Replacing a failed AWS node on user-provisioned infrastructure

Use this information to replace failed AWS node on a user-provisioned infrastructure.

Before you begin

  • Ensure that the replacement nodes are configured with similar infrastructure and resources to the node that you replace.
  • You must be logged into the OpenShift Container Platform cluster.

Procedure

  1. Identify the Amazon Web Service (AWS) machine instance of the node that you need to replace.
  2. Log in to AWS, and terminate the AWS machine instance that you identified.
  3. Create a new AWS machine instance with the required infrastructure.
    For more information, see Platform requirements.
  4. Create a new OpenShift Container Platform node using the new AWS machine instance.
  5. Check for the Certificate Signing Requests (CSRs) related to OpenShift Container Platform that are in Pending state.
    oc get csr
  6. Approve all the required OpenShift Container Platform CSRs for the new node, where <certificate_name> specifies the name of the CSR.
    oc adm certificate approve <certificate_name>
  7. Go to Compute > Nodes and confirm that the new node is in a Ready state.
  8. Apply the Fusion Data Foundation label to the new node using one of the following steps:
    From the user interface
    1. Go to Action Menu > Edit Labels > .
    2. Add cluster.ocs.openshift.io/openshift-storage, and click Save.
    From the command-line interface
    Apply the Fusion Data Foundation label to the new node:, where <new_node_name> specifies the name of the new node.
    oc label node <new_node_name> cluster.ocs.openshift.io/openshift-storage=""

What to do next

Verify that the new node and all pods are running.
  1. Verify that the new node is present in the output:
    oc get nodes --show-labels | grep cluster.ocs.openshift.io/openshift-storage= |cut -d' ' -f1
  2. Workloads > Pods and confirm that at least the following pods on the new node are in a Running state:
    • csi-cephfsplugin-*
    • csi-rbdplugin-*
  3. Verify that all the other required Fusion Data Foundation pods are in Running state.
  4. Verify that the new Object Storage Device (OSD) pods are running on the replacement node:
    oc get pods -o wide -n openshift-storage| egrep -i <new_node_name> | egrep osd
  5. If cluster-wide encryption is enabled on the cluster, verify that the new OSD devices are encrypted.

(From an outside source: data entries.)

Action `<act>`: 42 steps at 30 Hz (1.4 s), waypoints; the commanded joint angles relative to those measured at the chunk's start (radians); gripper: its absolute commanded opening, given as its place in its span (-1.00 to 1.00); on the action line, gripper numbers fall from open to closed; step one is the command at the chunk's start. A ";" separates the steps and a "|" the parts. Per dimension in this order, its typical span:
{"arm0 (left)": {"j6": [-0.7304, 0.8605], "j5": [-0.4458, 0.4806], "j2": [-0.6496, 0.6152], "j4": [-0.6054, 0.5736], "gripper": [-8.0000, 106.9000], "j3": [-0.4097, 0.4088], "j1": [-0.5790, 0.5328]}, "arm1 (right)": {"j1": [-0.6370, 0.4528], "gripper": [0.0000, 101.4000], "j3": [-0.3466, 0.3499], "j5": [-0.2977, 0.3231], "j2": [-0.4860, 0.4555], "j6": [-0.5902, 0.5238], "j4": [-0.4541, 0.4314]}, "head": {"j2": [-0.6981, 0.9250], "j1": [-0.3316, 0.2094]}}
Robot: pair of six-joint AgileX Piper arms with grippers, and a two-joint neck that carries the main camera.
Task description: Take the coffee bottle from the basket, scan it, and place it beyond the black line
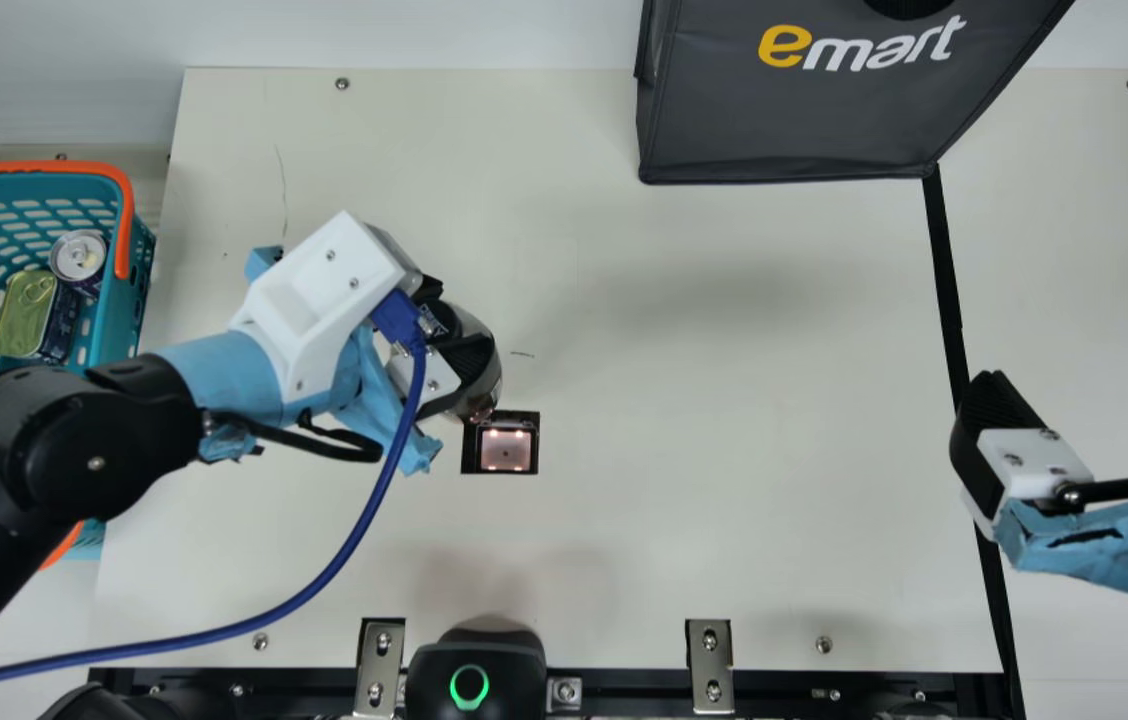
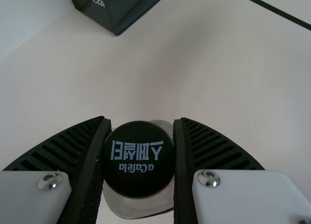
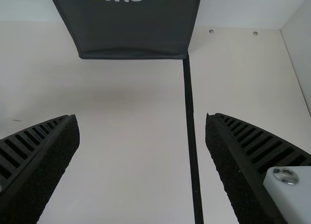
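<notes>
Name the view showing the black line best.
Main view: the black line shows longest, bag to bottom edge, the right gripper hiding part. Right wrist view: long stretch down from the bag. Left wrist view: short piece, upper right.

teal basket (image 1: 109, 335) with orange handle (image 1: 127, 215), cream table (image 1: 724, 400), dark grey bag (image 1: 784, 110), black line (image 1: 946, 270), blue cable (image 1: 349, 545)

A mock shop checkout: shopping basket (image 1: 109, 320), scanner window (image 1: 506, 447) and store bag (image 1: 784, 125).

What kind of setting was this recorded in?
Probably a mock store checkout: a shopping basket holding cans, a scanner window set into the table, and a dark shopping bag.
</notes>
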 commanded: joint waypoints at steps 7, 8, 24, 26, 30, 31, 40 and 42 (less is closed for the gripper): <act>0.210 0.046 0.013 -0.146 -0.68 0.003 0.041 | 0.000 0.79 0.000 0.000 0.000 0.000 0.000 | 0.002 -0.027; 0.232 0.053 0.015 -0.161 -0.68 0.003 0.046 | 0.000 0.79 0.000 0.000 0.000 0.000 0.000 | 0.002 -0.027; 0.578 0.168 0.058 -0.341 -0.68 0.008 0.136 | 0.000 0.79 0.000 -0.001 0.000 0.000 0.000 | 0.002 -0.027; 0.618 0.182 0.063 -0.357 -0.68 0.011 0.145 | 0.000 0.79 0.000 -0.001 0.000 0.000 0.000 | 0.002 -0.027; 0.696 0.213 0.071 -0.387 -0.68 0.021 0.167 | 0.000 0.79 0.000 -0.001 0.000 0.000 0.000 | 0.002 -0.027; 0.712 0.220 0.073 -0.393 -0.68 0.024 0.172 | 0.000 0.79 0.000 -0.001 0.000 0.000 0.000 | 0.002 -0.027; 0.824 0.274 0.083 -0.429 -0.68 0.044 0.204 | 0.000 0.79 0.000 -0.001 0.000 0.000 0.000 | 0.002 -0.027; 0.840 0.283 0.083 -0.433 -0.68 0.047 0.207 | 0.000 0.79 0.000 -0.001 0.000 0.000 0.000 | 0.002 -0.027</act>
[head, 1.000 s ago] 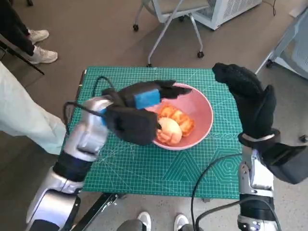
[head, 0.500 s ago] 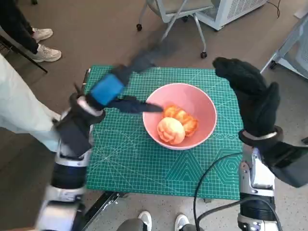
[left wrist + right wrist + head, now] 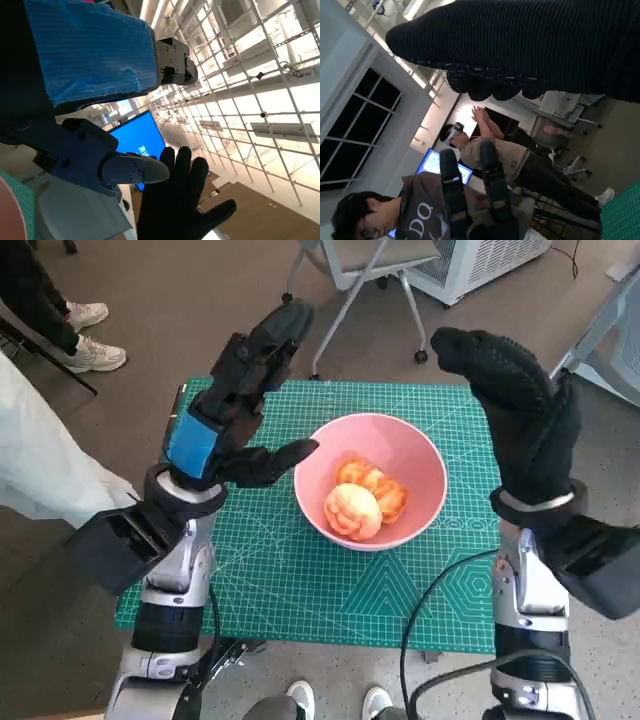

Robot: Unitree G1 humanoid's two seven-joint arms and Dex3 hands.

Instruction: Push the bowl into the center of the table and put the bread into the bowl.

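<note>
Round pink plastic bowl (image 3: 412, 462) upright near the middle of the green cutting mat (image 3: 300, 570), golden-orange bread pieces (image 3: 362, 500) lying inside it

Both forearms raised upright. Left hand (image 3: 232, 405) lifted, blue-taped back toward the head camera, fingers extended and apart, thumb out sideways toward the right hand; holds nothing. Right hand (image 3: 512, 410) gloved, likewise raised, fingers extended, empty.
</note>
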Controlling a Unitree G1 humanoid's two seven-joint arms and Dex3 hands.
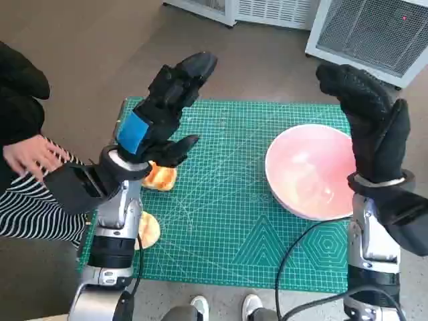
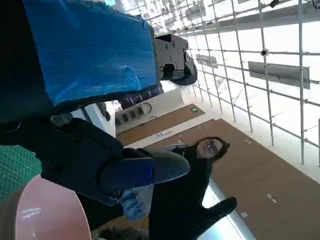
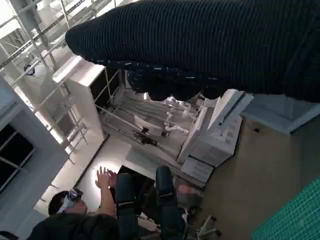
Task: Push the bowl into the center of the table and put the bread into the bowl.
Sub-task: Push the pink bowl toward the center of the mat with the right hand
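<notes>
One bowl near mat edge.

Setting: an indoor robotics lab or test hall. Evidence follows. The work surface is a small table covered by a green gridded cutting mat, standing on a plain brown floor. White louvred units stand just beyond the table. The wrist views show a high ceiling with exposed white trusses, white cabinets, stacked white boxes and a seated person watching nearby. A black cable trails across the mat.
</notes>
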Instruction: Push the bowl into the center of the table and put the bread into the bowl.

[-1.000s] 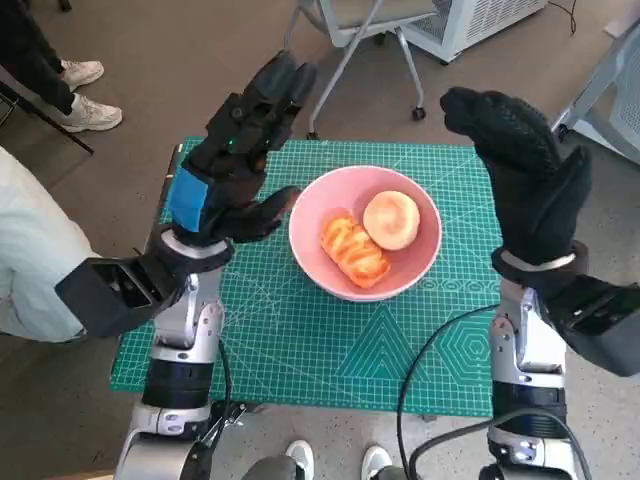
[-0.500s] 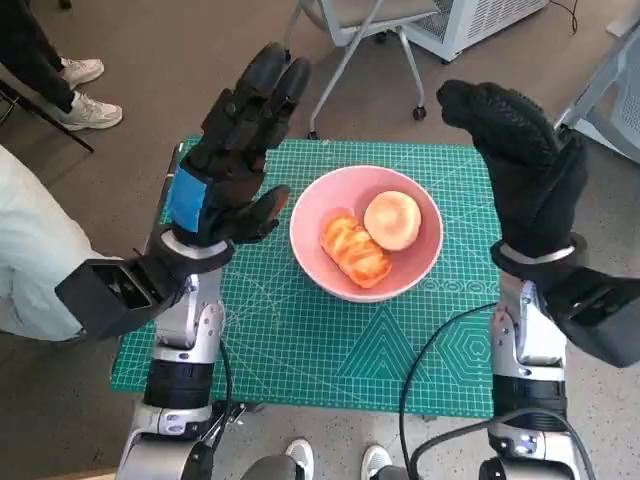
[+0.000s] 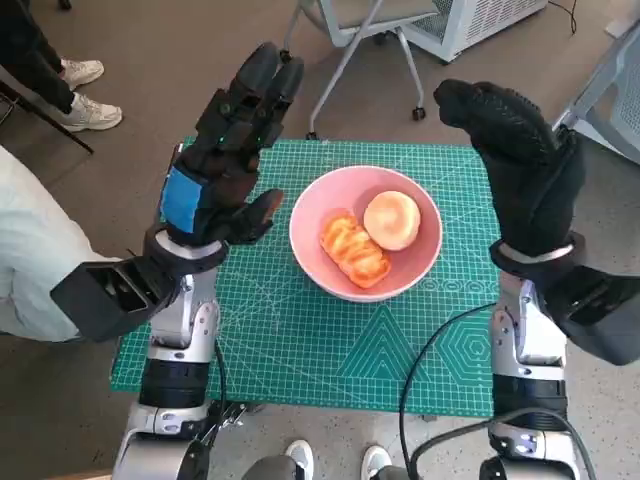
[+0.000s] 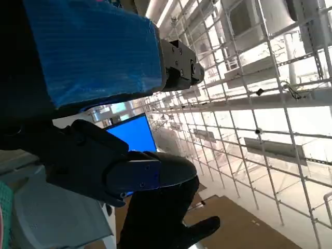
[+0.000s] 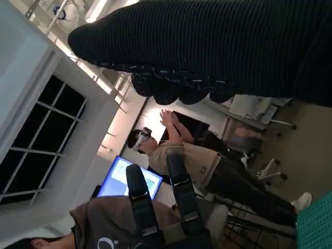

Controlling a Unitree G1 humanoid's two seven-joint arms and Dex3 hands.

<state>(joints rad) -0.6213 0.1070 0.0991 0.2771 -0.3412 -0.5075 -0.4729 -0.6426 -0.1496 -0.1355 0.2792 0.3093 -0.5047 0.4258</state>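
Left robot hand (image 3: 228, 160) has lifted slightly; both bread pieces (image 3: 368, 235) lie in the pink bowl (image 3: 420, 262) mid-table — right robot hand (image 3: 520, 165) at 3 o'clock, both empty, spread; only withdrawal remains.

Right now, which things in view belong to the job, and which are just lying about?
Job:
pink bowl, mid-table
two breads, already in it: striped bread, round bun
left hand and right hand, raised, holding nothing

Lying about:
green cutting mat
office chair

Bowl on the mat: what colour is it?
Pink; the bowl shows best in the head view.
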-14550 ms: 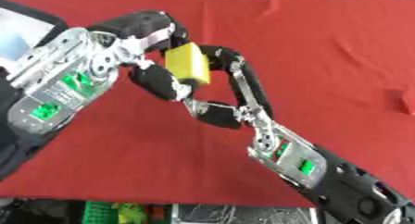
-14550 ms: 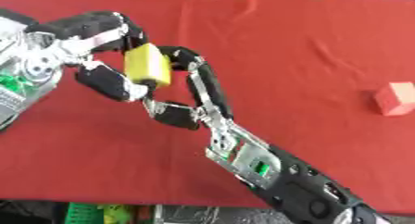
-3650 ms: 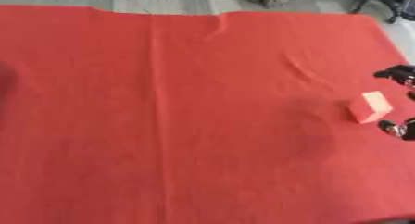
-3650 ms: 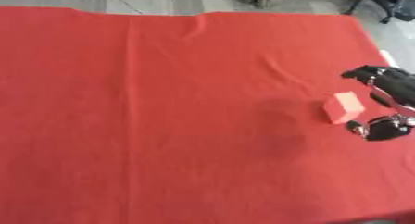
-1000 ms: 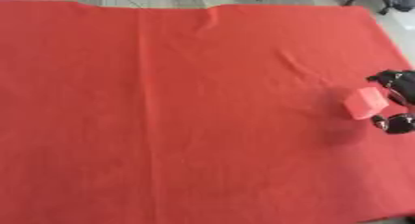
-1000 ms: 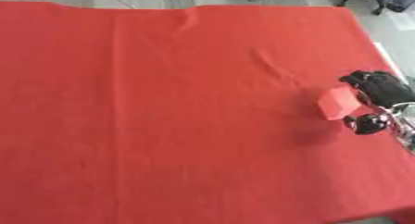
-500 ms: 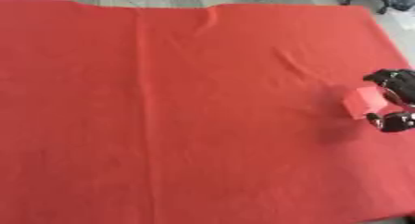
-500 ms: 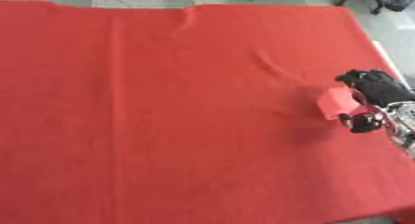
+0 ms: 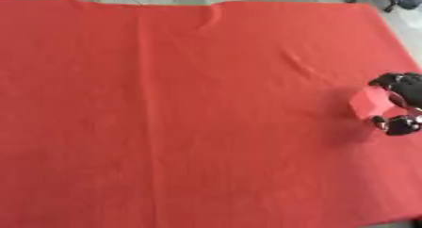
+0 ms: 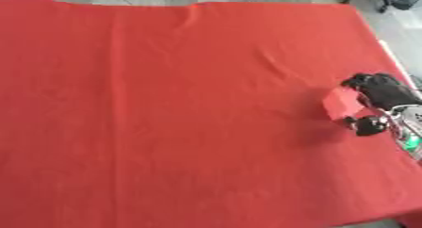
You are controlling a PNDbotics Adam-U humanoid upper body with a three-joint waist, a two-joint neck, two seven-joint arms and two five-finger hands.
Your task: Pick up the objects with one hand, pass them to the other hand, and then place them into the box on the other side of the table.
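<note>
Red cloth over the table, grey floor beyond the far edge. Dark fingers and thumb curled around a pink block, right hand at the table's right edge, block a little above the cloth.
</note>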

    For each of the new nodes identified in the previous step, do the following:

    1. Create a debug pod and open a chroot environment for the one or more selected hosts:
      oc debug node/<node_name>
      chroot /host
    2. Display the list of available block devices:, using the lsblk command.

      Check for the crypt keyword beside the one or more ocs-deviceset names.

  6. If the verification steps fail, contact IBM Support.